*WHAT IS REQUIRED*: Repeat verbatim, and only, the lines of the data below, beginning at the line that contains "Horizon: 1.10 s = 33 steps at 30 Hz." and stopping after the line that contains "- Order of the".

━━━━━━━━━━━━━━━━

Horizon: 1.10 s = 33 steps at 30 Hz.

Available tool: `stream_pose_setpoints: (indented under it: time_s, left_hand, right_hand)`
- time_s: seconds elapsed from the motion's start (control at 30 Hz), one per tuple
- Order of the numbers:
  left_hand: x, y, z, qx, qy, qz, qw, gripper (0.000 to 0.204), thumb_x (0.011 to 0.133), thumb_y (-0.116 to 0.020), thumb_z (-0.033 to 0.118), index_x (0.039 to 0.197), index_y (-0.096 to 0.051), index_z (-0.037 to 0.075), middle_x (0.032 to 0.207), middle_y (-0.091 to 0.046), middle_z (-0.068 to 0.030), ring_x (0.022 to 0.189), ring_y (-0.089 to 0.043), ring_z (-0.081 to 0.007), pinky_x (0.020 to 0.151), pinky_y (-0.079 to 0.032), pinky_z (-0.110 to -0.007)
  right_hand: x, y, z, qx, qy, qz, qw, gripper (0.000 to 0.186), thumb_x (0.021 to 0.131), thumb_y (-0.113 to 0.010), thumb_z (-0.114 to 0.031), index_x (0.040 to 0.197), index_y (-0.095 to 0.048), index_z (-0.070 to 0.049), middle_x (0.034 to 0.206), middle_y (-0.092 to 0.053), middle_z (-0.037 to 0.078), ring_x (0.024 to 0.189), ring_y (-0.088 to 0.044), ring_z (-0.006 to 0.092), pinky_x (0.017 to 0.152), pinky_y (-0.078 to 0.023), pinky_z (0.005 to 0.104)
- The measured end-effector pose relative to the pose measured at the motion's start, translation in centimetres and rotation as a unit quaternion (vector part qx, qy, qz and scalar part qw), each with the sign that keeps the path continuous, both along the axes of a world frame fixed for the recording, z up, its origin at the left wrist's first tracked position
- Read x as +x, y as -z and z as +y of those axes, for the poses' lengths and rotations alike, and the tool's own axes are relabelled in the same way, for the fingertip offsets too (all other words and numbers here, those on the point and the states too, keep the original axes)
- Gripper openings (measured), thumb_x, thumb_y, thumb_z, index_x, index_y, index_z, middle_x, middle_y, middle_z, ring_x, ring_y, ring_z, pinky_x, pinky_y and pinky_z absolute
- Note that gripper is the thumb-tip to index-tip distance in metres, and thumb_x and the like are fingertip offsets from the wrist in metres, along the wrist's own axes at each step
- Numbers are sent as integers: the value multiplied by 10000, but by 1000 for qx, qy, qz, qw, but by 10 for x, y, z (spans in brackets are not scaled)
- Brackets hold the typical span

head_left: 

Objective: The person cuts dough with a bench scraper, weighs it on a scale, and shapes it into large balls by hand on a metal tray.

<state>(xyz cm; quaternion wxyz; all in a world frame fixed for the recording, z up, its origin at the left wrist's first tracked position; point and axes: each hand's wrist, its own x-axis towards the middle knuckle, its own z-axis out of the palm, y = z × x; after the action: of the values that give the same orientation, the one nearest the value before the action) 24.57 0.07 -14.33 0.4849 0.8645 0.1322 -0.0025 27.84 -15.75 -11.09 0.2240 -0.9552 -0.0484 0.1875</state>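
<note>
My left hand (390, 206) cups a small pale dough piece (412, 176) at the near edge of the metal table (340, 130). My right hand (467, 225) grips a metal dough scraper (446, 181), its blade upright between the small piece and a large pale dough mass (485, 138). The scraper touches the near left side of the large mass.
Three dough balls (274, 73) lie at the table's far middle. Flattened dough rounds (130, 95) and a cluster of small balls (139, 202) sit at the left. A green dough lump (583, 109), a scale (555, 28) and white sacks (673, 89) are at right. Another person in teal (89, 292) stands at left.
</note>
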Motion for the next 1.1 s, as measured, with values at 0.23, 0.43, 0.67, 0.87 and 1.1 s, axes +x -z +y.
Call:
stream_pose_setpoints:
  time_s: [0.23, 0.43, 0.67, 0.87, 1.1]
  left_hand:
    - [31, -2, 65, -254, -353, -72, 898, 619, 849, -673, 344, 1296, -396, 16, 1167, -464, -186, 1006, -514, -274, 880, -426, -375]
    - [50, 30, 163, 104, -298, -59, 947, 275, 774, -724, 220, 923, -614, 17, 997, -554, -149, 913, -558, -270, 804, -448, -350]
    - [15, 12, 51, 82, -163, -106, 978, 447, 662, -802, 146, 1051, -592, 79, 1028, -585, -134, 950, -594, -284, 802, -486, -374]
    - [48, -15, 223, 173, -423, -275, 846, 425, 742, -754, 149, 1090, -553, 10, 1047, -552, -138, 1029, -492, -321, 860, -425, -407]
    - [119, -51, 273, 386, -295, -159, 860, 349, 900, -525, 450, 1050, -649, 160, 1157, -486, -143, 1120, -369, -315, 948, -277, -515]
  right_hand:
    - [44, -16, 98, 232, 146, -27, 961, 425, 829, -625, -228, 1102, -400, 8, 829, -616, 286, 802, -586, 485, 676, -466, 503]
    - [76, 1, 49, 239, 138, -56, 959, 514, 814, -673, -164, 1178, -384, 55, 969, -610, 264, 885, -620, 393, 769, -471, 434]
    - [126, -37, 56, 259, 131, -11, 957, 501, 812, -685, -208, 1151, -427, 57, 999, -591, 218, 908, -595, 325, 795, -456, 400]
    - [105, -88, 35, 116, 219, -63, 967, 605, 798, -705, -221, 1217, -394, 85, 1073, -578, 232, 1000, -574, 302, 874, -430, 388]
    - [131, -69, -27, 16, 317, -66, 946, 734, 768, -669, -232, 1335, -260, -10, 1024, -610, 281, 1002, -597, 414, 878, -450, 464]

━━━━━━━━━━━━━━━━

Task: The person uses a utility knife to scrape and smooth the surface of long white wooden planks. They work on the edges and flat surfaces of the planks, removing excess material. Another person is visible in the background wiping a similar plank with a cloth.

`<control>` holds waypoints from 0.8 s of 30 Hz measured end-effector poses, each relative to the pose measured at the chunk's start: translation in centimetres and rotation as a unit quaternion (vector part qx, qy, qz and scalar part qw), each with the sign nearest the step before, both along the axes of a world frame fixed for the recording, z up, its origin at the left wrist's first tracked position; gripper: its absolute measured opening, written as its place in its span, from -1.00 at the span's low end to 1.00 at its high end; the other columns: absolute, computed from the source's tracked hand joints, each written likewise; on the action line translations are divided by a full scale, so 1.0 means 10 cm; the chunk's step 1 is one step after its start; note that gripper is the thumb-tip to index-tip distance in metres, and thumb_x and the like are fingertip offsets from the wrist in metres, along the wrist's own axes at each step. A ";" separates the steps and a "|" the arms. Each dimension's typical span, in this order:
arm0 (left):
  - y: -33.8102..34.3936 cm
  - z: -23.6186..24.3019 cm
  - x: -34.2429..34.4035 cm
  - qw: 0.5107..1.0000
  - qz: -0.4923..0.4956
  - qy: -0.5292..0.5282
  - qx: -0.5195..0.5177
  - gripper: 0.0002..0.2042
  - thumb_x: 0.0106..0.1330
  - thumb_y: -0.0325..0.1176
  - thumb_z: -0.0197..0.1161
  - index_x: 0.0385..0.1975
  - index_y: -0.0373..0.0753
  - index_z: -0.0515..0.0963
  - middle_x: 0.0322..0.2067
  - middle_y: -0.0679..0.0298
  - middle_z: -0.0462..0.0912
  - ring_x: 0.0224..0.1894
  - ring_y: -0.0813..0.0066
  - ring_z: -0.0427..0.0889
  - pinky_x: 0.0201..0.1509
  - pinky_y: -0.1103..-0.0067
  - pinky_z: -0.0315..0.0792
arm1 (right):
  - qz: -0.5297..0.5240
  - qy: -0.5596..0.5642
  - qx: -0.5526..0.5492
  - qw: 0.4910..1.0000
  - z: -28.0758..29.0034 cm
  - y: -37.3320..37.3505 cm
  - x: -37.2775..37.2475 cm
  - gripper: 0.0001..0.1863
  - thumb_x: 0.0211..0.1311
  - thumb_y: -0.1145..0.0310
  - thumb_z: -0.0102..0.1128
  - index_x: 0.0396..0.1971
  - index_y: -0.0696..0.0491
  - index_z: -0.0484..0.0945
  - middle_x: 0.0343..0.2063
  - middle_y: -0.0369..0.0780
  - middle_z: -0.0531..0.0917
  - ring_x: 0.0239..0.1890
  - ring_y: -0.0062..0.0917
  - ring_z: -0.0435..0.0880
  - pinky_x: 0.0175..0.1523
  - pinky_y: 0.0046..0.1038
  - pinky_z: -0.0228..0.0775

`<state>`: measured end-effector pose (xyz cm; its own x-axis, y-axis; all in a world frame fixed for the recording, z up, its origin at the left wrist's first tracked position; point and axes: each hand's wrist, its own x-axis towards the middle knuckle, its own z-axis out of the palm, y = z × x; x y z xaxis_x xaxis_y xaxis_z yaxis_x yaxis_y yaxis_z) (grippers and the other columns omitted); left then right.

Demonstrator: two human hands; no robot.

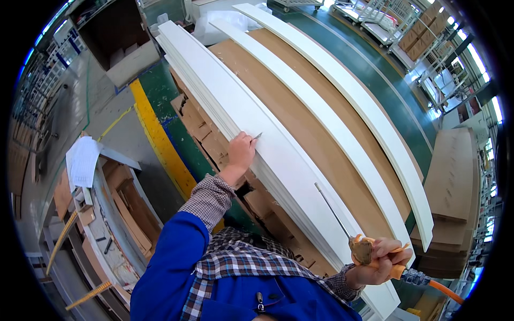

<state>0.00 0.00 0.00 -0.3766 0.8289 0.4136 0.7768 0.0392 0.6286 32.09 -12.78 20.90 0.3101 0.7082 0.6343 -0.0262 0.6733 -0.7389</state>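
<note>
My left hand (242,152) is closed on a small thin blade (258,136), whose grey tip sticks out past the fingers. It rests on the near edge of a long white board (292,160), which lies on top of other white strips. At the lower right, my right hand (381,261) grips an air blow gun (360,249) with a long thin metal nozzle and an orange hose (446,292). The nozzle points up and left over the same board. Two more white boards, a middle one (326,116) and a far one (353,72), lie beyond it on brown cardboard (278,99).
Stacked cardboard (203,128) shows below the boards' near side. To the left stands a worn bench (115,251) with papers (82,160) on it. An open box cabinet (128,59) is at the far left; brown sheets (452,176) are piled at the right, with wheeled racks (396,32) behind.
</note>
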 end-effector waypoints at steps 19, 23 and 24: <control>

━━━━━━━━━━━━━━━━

*WRITTEN RESPONSE*:
Horizon: 1.10 s = 33 steps at 30 Hz.

Available tool: `stream_pose_setpoints: (indented under it: time_s, left_hand, right_hand)`
- time_s: seconds elapsed from the motion's start (control at 30 Hz), one per tuple
- Order of the numbers:

The output above is complete.